During the Second World War Britain’s Photographic Reconnaissance Unit (PRU) divided interpretation into three phases. First phase meant immediate reporting of new items such as ship and aircraft movement, rail and canal traffic and bomb damage assessment. Second phase reports were produced within twenty-four hours and covered general activity, and were collated with the day’s accumulated coverage. Third phase was the very detailed statements prepared for specialist requirements, usually on fixed installations such as airfields, factories and important experimental facilities. As the war progressed, third phase was dealt with by the Central Interpretation Unit (CIU) at Medmenham, near Henley, which became expert in divining the strategic implications of what it saw, enabling the discovery and subsequent bombing of targets such as the V-weapon test site at Peenemünde. Photography also allowed the state of construction of U-boats at Kiel and Bremen to be measured. David Brachi, one of the RAF’s photo specialists, remarked at the time that ‘the Germans are so methodical about their camouflage that once you get to know their methods you can tell quite a lot from the camouflage itself’.

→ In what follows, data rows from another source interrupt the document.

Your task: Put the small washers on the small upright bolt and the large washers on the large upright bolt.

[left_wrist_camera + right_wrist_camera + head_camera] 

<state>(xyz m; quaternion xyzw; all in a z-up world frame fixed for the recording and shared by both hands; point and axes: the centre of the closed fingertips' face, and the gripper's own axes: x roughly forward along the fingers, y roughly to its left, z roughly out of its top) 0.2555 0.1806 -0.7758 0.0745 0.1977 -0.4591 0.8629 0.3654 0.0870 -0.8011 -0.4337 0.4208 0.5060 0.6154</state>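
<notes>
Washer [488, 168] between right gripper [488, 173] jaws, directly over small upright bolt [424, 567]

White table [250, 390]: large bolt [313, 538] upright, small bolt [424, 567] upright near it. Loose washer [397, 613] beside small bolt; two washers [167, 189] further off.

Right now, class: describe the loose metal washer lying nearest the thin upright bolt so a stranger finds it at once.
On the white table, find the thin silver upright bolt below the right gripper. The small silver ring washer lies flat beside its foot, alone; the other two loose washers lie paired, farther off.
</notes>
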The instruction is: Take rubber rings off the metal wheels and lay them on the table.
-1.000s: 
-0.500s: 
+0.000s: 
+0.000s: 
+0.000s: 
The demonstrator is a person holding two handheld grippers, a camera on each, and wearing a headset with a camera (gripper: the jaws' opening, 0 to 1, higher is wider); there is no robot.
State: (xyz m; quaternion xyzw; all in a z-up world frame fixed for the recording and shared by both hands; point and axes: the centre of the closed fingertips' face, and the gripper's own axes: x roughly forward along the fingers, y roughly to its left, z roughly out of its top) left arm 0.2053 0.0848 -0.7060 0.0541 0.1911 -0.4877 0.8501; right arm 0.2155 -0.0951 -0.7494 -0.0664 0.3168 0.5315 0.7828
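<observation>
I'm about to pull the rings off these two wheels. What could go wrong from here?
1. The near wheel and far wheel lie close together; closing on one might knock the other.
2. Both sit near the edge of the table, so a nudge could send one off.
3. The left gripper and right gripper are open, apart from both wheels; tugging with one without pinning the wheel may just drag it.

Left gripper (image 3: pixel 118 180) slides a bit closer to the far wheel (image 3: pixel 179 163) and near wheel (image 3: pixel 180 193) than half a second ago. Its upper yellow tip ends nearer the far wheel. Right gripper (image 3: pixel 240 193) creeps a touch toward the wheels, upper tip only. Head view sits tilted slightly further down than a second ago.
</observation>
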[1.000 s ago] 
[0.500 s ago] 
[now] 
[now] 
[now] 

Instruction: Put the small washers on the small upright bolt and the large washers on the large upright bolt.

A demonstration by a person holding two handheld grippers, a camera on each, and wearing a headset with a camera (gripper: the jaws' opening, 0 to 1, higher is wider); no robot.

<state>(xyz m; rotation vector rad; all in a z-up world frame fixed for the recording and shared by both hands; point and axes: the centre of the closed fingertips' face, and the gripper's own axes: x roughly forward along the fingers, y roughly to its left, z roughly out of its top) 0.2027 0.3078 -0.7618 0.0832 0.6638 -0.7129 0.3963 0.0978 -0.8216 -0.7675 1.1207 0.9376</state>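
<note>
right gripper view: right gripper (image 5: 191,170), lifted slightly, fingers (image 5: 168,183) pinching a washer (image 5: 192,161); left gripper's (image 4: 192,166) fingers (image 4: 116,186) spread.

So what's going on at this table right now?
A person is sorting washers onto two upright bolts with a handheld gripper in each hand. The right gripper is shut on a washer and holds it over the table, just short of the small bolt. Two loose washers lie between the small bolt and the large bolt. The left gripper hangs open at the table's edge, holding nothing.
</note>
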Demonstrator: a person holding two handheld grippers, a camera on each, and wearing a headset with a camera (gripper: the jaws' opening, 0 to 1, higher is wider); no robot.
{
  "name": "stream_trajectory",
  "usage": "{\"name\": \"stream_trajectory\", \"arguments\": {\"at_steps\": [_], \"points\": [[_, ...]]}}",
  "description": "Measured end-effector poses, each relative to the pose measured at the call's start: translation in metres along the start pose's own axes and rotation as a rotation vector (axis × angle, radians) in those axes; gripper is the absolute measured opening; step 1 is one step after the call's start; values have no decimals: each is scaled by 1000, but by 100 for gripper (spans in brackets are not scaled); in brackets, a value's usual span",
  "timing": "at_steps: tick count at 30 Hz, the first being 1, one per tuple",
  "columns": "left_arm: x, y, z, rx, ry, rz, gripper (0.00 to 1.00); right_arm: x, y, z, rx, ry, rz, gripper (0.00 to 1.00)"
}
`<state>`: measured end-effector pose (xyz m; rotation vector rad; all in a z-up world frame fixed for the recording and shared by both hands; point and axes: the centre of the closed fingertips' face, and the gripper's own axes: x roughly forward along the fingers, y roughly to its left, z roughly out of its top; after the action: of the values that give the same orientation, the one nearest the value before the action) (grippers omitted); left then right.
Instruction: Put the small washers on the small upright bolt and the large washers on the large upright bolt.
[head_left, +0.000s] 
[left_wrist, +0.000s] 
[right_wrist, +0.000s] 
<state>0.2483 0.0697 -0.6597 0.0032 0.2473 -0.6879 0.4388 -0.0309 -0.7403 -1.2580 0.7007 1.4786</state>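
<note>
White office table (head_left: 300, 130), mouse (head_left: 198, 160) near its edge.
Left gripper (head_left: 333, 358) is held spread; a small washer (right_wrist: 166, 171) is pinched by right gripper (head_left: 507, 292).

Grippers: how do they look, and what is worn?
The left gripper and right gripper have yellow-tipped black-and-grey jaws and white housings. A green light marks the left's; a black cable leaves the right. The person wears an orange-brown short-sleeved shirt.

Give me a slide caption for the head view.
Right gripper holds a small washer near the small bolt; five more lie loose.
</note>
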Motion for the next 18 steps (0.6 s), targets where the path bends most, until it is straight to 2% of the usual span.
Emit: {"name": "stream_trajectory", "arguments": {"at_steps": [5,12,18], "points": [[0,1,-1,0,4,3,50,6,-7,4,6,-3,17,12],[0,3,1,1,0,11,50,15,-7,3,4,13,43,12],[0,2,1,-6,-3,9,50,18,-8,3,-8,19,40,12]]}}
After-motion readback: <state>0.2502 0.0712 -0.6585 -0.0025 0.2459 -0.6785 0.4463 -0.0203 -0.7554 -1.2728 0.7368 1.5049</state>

By comparison, while in 1939 the Germans possessed far more photo interpreters (PIs) than the British, they have often been criticized for not using stereoscopes in their day-to-day work and for relying largely on non-specialist NCOs, a reflection of their view that photo interpretation was a mechanical process. But there was a significant difference in approach. While the RAF concentrated on strategic targets, with the tasking coming from a high level such as Coastal or Bomber Command, the Luftwaffe was geared until as late as 1943 towards the tactical demands of Blitzkrieg and towards supporting the army in the fluid and fast-changing environment of a battlefield. The RAF’s PIs thus became experts in strategic subjects such as shipping and airfields, while the Luftwaffe concentrated on battlefield terrain and fortifications. (The RAF also provided tactical reconnaissance, or ‘Tac R’, in support of the army, mainly from specifically tasked army co-operation squadrons.) This lack of a strategic dimension to Luftwaffe operations proved a serious drawback as the war progressed, and contributed greatly to Germany’s ultimate defeat.